Durability & Testing
We’ve been testing the WAYKS ONE the Travel Backpack Original as a daily driver for two weeks around Detroit, Michigan. As we mentioned oh-so-long ago at the beginning of this review, we weren’t expecting it to perform very well. There just seemed to be too many things going on. But we’ve been very impressed on how well all the features function together. Even with all of the moving parts, the bag feels cohesive. We like that you can rock it as a travel bag and a day pack—and having a separate spot for your camera gear that you can also carry separately is nice too.
As for durability, we have nothing to report. The bag looks as good as new.

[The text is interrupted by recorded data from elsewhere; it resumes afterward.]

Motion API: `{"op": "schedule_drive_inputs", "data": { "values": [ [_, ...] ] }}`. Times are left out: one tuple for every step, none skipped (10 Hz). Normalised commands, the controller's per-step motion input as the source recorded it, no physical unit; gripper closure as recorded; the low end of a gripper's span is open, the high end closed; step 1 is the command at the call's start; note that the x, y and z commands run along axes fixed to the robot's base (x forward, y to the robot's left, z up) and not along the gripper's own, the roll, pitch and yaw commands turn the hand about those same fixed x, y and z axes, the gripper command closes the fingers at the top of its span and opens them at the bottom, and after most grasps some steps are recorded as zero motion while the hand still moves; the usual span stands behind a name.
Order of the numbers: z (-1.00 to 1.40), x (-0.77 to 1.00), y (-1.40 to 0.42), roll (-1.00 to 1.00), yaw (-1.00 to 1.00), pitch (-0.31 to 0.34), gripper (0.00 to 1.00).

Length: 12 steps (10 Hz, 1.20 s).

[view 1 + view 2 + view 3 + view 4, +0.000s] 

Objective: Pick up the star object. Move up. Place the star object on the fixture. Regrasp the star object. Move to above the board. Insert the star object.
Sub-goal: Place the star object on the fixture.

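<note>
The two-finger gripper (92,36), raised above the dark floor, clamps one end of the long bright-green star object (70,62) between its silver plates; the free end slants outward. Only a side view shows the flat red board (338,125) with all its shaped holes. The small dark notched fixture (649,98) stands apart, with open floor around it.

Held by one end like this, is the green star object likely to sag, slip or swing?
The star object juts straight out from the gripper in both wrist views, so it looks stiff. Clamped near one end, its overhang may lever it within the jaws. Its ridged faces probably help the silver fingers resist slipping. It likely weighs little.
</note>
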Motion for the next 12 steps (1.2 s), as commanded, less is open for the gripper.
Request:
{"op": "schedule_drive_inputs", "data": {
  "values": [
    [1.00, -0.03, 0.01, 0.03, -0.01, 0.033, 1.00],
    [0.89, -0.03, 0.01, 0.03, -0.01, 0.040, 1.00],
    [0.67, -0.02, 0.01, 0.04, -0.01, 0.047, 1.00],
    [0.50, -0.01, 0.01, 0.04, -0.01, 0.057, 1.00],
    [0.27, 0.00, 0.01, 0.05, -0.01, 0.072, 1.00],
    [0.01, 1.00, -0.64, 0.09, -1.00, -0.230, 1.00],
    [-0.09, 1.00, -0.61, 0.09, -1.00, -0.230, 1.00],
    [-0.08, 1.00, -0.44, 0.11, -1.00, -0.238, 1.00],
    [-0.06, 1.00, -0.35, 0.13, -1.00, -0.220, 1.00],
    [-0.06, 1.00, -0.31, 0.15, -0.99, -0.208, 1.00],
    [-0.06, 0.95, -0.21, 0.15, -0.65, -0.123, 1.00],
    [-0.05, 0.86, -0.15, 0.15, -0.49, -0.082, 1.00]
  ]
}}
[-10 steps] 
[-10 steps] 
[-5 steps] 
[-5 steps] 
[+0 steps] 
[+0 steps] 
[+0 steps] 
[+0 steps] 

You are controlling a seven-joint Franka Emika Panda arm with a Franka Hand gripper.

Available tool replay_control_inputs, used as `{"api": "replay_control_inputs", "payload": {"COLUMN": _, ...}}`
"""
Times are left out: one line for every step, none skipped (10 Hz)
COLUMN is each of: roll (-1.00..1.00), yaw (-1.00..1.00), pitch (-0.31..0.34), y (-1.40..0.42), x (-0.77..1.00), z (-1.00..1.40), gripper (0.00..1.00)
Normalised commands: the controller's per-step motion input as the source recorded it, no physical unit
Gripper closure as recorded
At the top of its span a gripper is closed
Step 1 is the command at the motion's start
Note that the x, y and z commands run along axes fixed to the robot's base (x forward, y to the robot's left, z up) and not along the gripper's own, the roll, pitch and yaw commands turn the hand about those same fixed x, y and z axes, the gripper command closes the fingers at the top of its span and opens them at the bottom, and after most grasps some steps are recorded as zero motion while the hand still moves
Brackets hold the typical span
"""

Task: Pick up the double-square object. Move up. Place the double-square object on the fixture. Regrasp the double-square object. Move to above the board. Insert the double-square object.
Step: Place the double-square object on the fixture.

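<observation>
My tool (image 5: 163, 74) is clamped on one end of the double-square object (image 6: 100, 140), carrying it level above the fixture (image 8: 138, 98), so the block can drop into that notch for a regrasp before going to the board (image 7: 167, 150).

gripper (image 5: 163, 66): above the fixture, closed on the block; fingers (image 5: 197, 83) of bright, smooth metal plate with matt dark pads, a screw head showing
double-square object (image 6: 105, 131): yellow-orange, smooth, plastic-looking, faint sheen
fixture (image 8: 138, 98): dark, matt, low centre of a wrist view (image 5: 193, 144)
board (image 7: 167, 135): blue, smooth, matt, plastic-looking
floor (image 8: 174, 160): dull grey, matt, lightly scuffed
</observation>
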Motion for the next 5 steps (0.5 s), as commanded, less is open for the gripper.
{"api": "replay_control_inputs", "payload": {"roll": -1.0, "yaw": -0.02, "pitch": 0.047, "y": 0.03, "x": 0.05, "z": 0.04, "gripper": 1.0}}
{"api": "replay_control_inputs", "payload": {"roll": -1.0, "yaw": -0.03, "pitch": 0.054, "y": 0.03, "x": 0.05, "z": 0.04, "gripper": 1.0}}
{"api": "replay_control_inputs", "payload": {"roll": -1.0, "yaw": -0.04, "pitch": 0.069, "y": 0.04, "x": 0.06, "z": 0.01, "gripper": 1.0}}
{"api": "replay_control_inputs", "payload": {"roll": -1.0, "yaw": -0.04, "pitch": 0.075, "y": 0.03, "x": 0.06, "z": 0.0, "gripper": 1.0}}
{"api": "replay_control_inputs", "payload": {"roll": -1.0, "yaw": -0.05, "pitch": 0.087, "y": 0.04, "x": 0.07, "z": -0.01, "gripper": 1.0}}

- Modular design allows this bag to be used as a travel pack, day pack, camera bag, or ever a cooler
- Shoulder straps attachment height can be adjusted which is something we haven’t seen on many other bags
- Thick and dense padding on the entire harness system
We are normally wary of any sort of gear that boasts lots of “travel features” because they can be very gimmicky products that target people that don’t know that much about travel gear. We were worried that this bag might fall into that category however we are happy to report that it has exceeded expectations! It is incredibly comfortable to carry both with and without the large hip belt and we’ve been using basically every feature on this bag. One feature in particular we love is the dual access to the main compartment. Roll-tops can be hard to see into and access so having the quick zip access to the laptop and organization panel is great. We’ve been really liking this bag overall and are impressed on how well all the features function together.